Renato Janine Ribeiro: A exploração política do caso da Receita é exagerada
Artigo de Renato Janine Ribeiro, publicada na Folha de S. Paulo e republicado no blog do Luís Nassif
“Cortem-lhe a cabeça! disse a rainha. Mas sem processo? perguntou Alice. Primeiro a condenação e depois o processo, explicou a rainha. No meu país é o contrário, retrucou Alice, primeiro o processo e depois a sentença. Aqui não, concluiu a rainha.”
Lembro essa cena de Alice no país das maravilhas, quando leio o inflacionado debate sobre algo que é erradissimo – a violação do sigilo de cinco nomes do PSDB, de centenas de outras pessoas na agencia Mauá da Receita e de centenas de milhares de declarações de renda vendidas na 25 de março, inclusive, talvez, a minha e a de vocês. Mas a exploração política do caso é exagerada. O senhor que retirou a declaração de Veronica Serra não é respeitado nem pelos jornalistas, que dizem que ele teria pedido dinheiro e que eles não teriam pago. Nada nele demonstra estilo petista, embora tenha aderido ao PT logo após a vitória de Lula – uma adesão que, pelo visto, não levou a nada. Mas os jornalistas creem numa única afirmação dele: de que o episódio visaria a prejudicar Serra. Por que essa seleção do que merece e não merece crédito en suas palavras? ainda mais levando em conta que, se alguém pode ser prejudicado pela história, é Dilma.
Na verdade, afora o fato de que nossas declarações de renda são vendidas na rua há anos e está na hora de parar com isso ou de pararmos de preenchê-las, o que me preocupa de imediato são duas coisas. A primeira é que a imprensa abriu mão de cobrir, a sério, as eleições. O Paraná vive um pleito complexo, com irmãos em lados opostos, com inimigos históricos que se tornam aliados e os jornais apenas repetem essa descrição, sem explicar como uma sociedade rica tem uma política pobre.
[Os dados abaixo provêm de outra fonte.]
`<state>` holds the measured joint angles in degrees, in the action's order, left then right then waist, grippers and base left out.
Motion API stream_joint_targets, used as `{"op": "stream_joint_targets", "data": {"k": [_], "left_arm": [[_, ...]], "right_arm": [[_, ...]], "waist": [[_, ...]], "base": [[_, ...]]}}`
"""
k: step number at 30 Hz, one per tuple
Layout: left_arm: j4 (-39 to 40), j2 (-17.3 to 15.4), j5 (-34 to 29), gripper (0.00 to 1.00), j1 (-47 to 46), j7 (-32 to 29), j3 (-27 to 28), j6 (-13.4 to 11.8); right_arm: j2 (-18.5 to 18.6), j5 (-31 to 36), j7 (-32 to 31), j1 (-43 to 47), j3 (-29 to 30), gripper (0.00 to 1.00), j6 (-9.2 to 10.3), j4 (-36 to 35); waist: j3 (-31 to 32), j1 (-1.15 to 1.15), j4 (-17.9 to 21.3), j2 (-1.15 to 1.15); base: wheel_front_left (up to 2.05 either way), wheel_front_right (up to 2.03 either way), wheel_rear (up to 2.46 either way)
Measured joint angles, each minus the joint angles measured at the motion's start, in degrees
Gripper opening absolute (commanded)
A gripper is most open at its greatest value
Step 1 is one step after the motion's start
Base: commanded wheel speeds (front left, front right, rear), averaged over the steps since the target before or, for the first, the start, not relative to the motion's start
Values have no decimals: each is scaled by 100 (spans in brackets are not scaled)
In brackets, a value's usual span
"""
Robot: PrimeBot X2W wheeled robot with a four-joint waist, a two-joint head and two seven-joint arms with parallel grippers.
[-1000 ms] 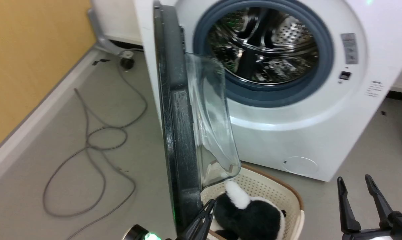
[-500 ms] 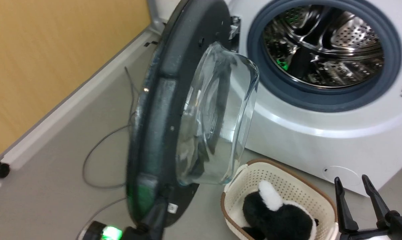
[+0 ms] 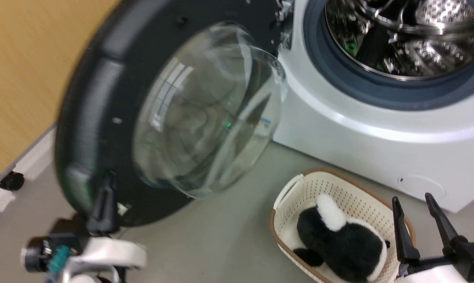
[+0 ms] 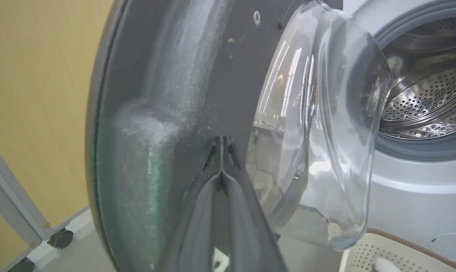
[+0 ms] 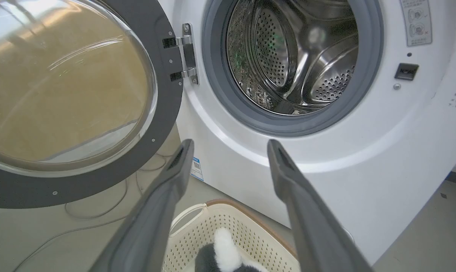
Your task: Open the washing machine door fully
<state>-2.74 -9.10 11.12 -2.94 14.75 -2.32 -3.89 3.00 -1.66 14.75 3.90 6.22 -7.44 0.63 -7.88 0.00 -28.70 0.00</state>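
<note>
Smoothly bulging glass (image 3: 205, 110), black door (image 3: 99, 78).

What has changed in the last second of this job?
The washing machine door has swung further open, from edge-on to inner face toward the head camera, the left gripper shut with tips against it. The head camera shifted too. The right gripper stays open and idle; the basket and plush toy stay put.

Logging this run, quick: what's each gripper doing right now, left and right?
Left gripper: closed, holding nothing, tips against the large round black washing machine door.
Right gripper: open, empty.
</note>
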Motion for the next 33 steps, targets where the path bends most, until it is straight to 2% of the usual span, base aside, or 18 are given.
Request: {"op": "stream_joint_targets", "data": {"k": [3,9,20,28,33], "left_arm": [[-277,83,60,0,-297,1,381,18],[-865,127,115,0,-882,1,1159,216],[-1486,215,145,0,-1650,1,2441,533],[-2250,10,-15,0,-2141,1,3049,726],[-2546,-92,-177,0,-2327,1,3209,831]], "right_arm": [[-1,57,0,-104,1,100,0,27],[-1,188,0,-296,1,100,0,70],[0,371,0,-580,-2,100,0,89],[5,371,0,-670,1,100,0,126],[7,371,0,-671,-3,100,0,147]], "waist": [[-149,0,57,0],[-472,0,205,0],[-930,1,540,0],[-1001,0,663,0],[-974,0,687,0]], "base": [[0,0,0],[0,0,0],[0,0,0],[0,0,0],[0,0,0]]}}
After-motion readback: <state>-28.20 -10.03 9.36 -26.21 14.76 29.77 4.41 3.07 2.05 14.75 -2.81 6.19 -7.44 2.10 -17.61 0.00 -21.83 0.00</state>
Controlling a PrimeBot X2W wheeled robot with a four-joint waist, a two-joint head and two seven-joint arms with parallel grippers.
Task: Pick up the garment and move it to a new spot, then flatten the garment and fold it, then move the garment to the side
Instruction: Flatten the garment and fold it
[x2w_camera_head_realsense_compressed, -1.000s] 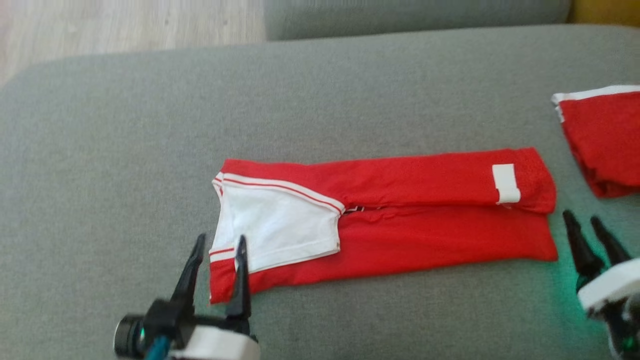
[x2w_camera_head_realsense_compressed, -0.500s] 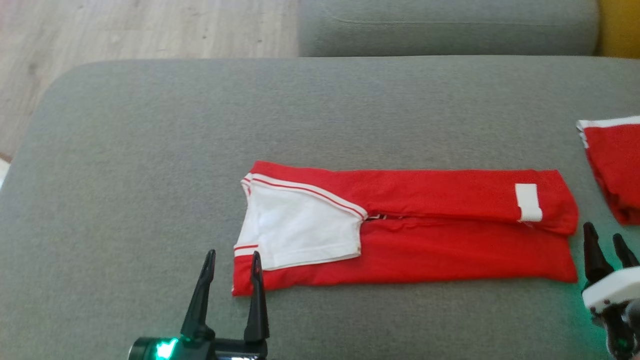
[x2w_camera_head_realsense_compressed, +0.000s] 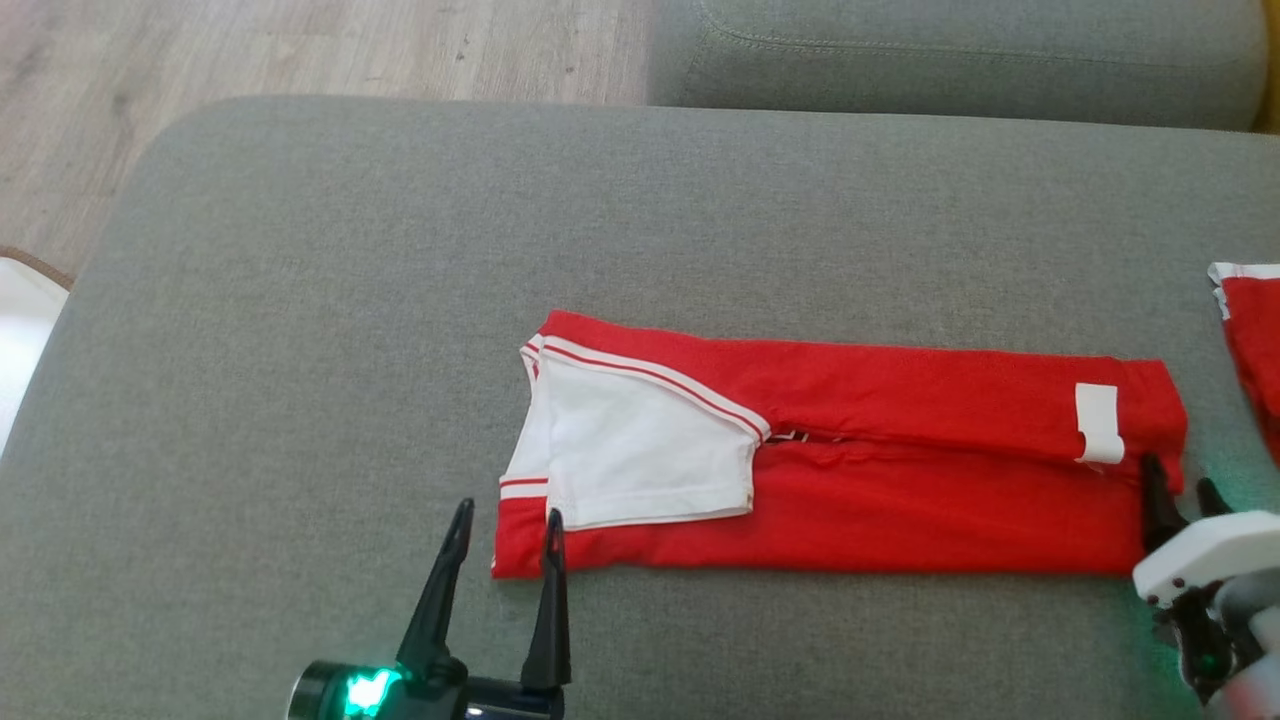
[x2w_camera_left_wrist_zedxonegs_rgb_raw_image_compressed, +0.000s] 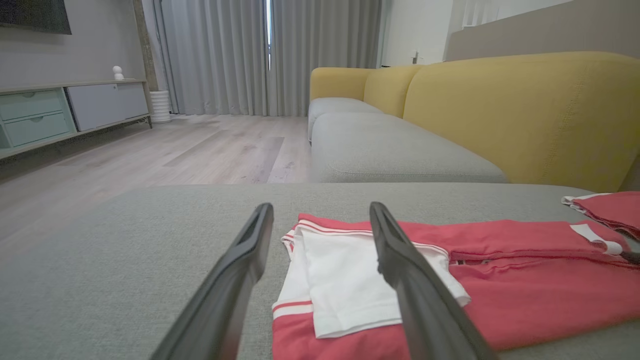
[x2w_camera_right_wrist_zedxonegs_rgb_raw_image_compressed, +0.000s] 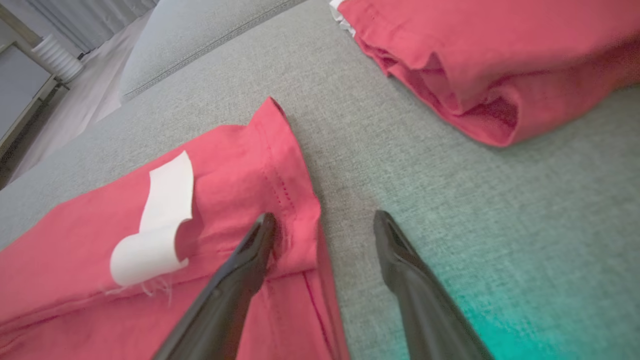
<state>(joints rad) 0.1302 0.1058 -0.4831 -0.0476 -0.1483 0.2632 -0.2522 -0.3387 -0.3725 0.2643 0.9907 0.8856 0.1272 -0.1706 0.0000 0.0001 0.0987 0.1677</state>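
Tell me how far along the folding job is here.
Done: the garment lies flat on the grey cushion, folded lengthwise into a strip, white sleeve folded on top. In hand: the left gripper and right gripper, both open, straddle its two end edges. Left: likely a crosswise fold, then moving it aside.

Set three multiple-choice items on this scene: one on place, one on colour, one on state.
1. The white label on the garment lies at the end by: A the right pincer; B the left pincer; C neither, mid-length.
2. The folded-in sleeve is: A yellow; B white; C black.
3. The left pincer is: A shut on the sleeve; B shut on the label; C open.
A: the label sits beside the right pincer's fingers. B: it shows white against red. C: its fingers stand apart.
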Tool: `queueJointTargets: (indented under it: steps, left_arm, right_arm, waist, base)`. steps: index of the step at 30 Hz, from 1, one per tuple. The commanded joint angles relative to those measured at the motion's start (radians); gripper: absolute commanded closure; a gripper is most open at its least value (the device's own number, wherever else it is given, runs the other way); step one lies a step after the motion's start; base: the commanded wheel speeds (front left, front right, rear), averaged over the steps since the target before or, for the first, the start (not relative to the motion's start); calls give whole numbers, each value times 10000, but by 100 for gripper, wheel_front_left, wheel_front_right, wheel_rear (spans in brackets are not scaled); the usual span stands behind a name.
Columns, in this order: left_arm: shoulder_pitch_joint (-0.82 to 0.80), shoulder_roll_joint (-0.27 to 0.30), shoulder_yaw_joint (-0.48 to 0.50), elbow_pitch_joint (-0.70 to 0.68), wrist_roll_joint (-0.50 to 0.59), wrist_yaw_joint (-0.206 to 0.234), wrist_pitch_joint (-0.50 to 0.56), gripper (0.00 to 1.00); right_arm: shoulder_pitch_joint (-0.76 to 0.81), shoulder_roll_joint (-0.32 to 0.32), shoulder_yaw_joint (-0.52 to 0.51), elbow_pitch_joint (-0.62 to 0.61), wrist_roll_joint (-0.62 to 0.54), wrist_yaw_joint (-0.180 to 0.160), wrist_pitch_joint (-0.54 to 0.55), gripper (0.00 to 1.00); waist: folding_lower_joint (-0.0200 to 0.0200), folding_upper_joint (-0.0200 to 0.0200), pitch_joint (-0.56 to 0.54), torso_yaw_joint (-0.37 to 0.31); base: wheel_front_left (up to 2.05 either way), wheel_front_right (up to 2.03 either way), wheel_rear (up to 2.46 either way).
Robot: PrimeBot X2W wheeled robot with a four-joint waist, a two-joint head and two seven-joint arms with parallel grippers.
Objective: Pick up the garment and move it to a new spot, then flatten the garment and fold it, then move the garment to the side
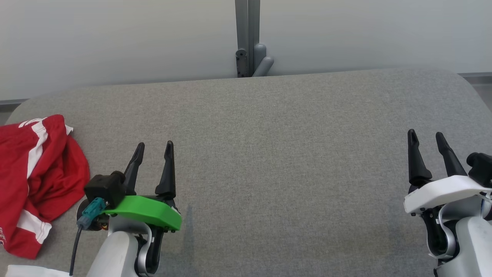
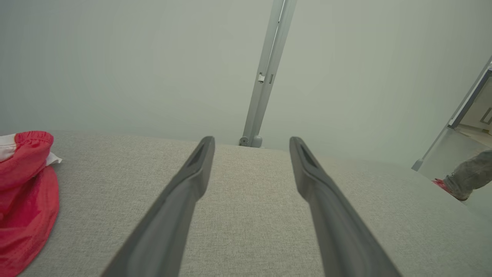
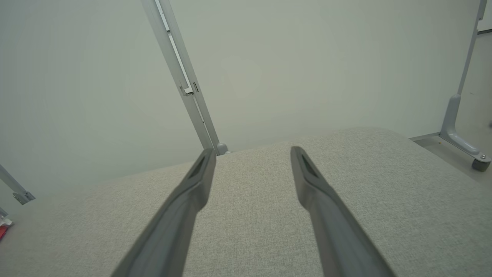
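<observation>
1. jaws of left gripper (image 1: 154,146) and right gripper (image 1: 426,134) stand wide open, holding nothing, probably at rest before the pick.
2. red garment (image 1: 42,181) lies crumpled at 9 o'clock of left gripper, near, on grey table (image 1: 269,154).
3. left wrist view adds a person's leg (image 2: 467,177) at 3 o'clock.

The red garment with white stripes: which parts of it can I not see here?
- Head view: the crumpled red garment with white stripes runs past the left edge; its folds hide its shape.
- Left wrist view: left and bottom edges cut it.
- Head view: its print, too small to read.
</observation>
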Motion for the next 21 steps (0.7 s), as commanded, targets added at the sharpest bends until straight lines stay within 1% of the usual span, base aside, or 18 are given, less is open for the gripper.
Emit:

Esse é um exemplo entre muitos. A cobertura eleitoral hoje é função dos quatro institutos de pesquisa, dos escândalos que surjam e, bem pouco, do trabalho de repórter. Isso augura mal para o futuro de uma profissão que um dia quis exercer.
O outro ponto é que, sem provas de ligação entre o detestável delito de violação de declarações e a candidatura Dilma, o candidato que está atrás nas pesquisas quer anular na Justiça os votos dela. Se isso for jogo de cena para levar a um segundo turno, não é bonito, mas vá lá. Mas, se for uma tentativa de anular, fechadas as urnas, 60% dos votos válidos e dar posse a um presidente votado por 25% dos eleitores, será um golpe fatal na democracia brasileira. Melhor seria a oposição e a imprensa que a apoia aceitarem que nas eleições se perde e se ganha, que elas não são uma guerra em que se mata o inimigo mas uma competição em que o povo escolhe o preferido para cada cargo. E o povo não merece que se destrua a democracia, que a discussão politica se reduza a uma crônica policial ou que os vários lados fiquem de birra um com o outro – como muito bem tem dito a candidata Marina Silva. Teremos, todos nós, que construir este país, pelo resto de nossas vidas. Melhor evitar paixões e atos que tornem, depois, difícil a colaboração, pelo menos entre quem gosta do Brasil.